Dopo avere temuto la recessione ieri la Commissione ha annunciato la primavera. Nelle previsioni economiche ha rivisto al rialzo la crescita attesa in Italia: sarà dell’1,2% nel 2023 (rispetto allo 0,8% indicato nelle previsioni di febbraio). E all’1,1% nel 2024 (dall’1% delle stime precedenti). Il deficit dovrebbe scendere al 4,5% nel 2023 e al 3,7% nel 2024. L’indebitamento pubblico sarà al 140,4% nel 2023 e al 140,3% nel 2024.

Il commissario all’Economia Paolo Gentiloni ha fatto notare che quest’anno la crescita italiana sarà la più elevata tra le maggiori economie europee. Ma, secondo le sue stime, l’Italia tornerà a essere l’anno prossimo il paese con la crescita economica più bassa.

«L’Italia – ha detto – ha registrato una crescita pari al 12% in tre anni ed è un fatto molto significativo, certamente derivante da una crisi” precedente molto pesante. Cioè quella del 2020 quando, a causa dei lockdown per Covid, il Pil è sprofondato dell’8,9%. Il rallentamento previsto nel 2024 «è diverso dalla proiezione del governo a causa fondamentalmente di alcuni aspetti della politica espansiva che il governo considera che però non sono ancora definitivi nei loro contorni per cui non possiamo tenerne conto. Poi c’è un livello di investimenti che noi prevediamo meno favorevole rispetto alle previsioni italiane».

Gentiloni non si è soffermato sulle difficoltà che sta incontrando il governo Meloni a trovare un filo che permetta di spendere effettivamente i soldi del Pnnr nei tempi stabiliti, cioè il 2026. Ha solo laconicamente auspicato «uno sforzo costante, prudenza nelle politiche di bilancio e pieno uso dei fondi». «Non mi concentrerei troppo sui ritardi tecnici nell’erogazione della terza rata sui quali stiamo lavorando per risolvere le questioni rapidamente – ha aggiunto – la sfida per un piano nella dimensione di quello italiano è quello della revisione, dell’aggiornamento del piano che giustamente il governo vuole modificare, spero di poterlo discutere insieme al più presto perché si tratta di un appuntamento importante. La Commissione è prontissima, flessibile».

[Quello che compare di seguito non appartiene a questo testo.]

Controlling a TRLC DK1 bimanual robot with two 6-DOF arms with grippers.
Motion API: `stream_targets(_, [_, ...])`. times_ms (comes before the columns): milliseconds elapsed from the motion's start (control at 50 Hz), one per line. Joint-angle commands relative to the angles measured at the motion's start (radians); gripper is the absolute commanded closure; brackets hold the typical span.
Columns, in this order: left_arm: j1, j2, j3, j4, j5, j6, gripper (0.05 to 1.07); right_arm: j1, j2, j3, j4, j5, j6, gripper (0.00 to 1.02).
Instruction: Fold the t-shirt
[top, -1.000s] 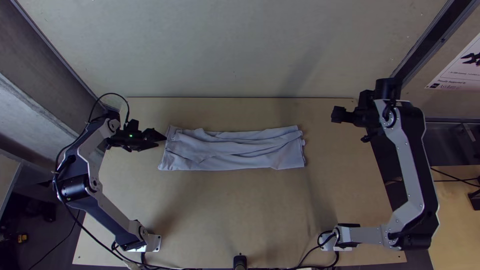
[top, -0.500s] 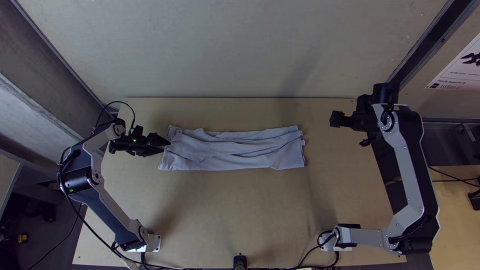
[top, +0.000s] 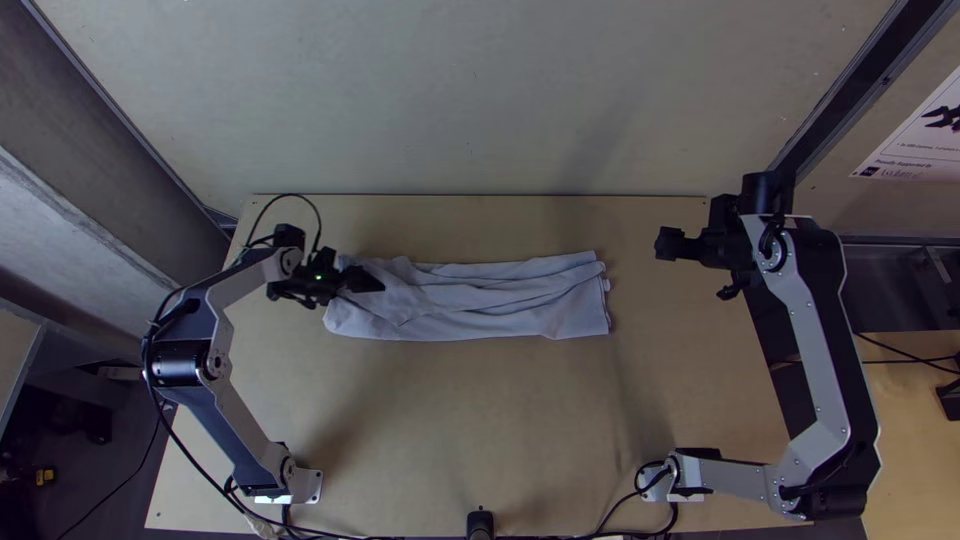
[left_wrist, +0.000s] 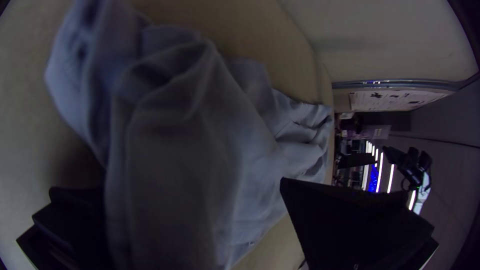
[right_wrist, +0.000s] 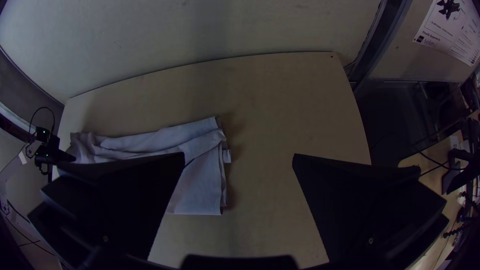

Che il 2023 sia un anno di transizione, e di apertura di credito a Bruxelles rispetto al governo Meloni è ormai evidente. Questo però non ha impedito ieri al vicepresidente della Commissione Valdis Dombrovskis – di solito ricopre lui il ruolo del poliziotto cattivo – di ricordare a Meloni di tenere la spesa sotto controllo perché «le politiche di bilancio espansive potrebbero alimentare l’inflazione», innescando un meccanismo tale da inceppare ulteriormente i consumi e rischiando di dover indurre a nuovi interventi analoghi a quelli varate per rispondere al caro-bollette. Misure che vanno eliminate, sostiene Dombrovskis – Con i prezzi dell’energia chiaramente in calo, i governi dovrebbero essere in grado di eliminare gradualmente le misure di sostegno e ridurre il loro debito».

Ed è qui che emergono i problemi. Basta infatti leggere nel documento economico per capire che l’inflazione «core», cioè al netto di quella prodotta dalla speculazione sui prezzi dell’energia avvenuta con la guerra russa in ucraina, resiste e non scenderà facilmente. Ciò porterà alla riduzione dei costi di produzione delle imprese, e a un calo delle bollette energetiche. Tuttavia i consumi privati sono destinati a rimanere contenuti e la crescita dei salari resterà indietro rispetto all’inflazione alta. Cioè i salari continueranno a perdere potere d’acquisto. Al posto dei profitti, che sono la vera causa dell’inflazione, saranno i lavoratori a pagare la crisi.
«Ci si aspetta che le aziende utilizzino i profitti per finanziare nuovi investimenti, contrastando così gli effetti negativi di tassi di interesse più elevati e condizioni di prestito più restrittive». Si capisce la ragione delle previsioni ottimistiche di ieri. Dicono alle imprese che ci sarà la crescita, sperando che facciano nuovi investimenti. Ma è tutto da vedere.

La Commissione attende però «incrementi salariali più sostenuti sulla scia della persistente tensione dei mercati del lavoro, dei forti aumenti dei salari minimi in diversi paesi e, più in generale, delle pressioni esercitate dai lavoratori per recuperare il potere d’acquisto perduto». Sembra un auspicio. Vista dall’Italia, soprattutto.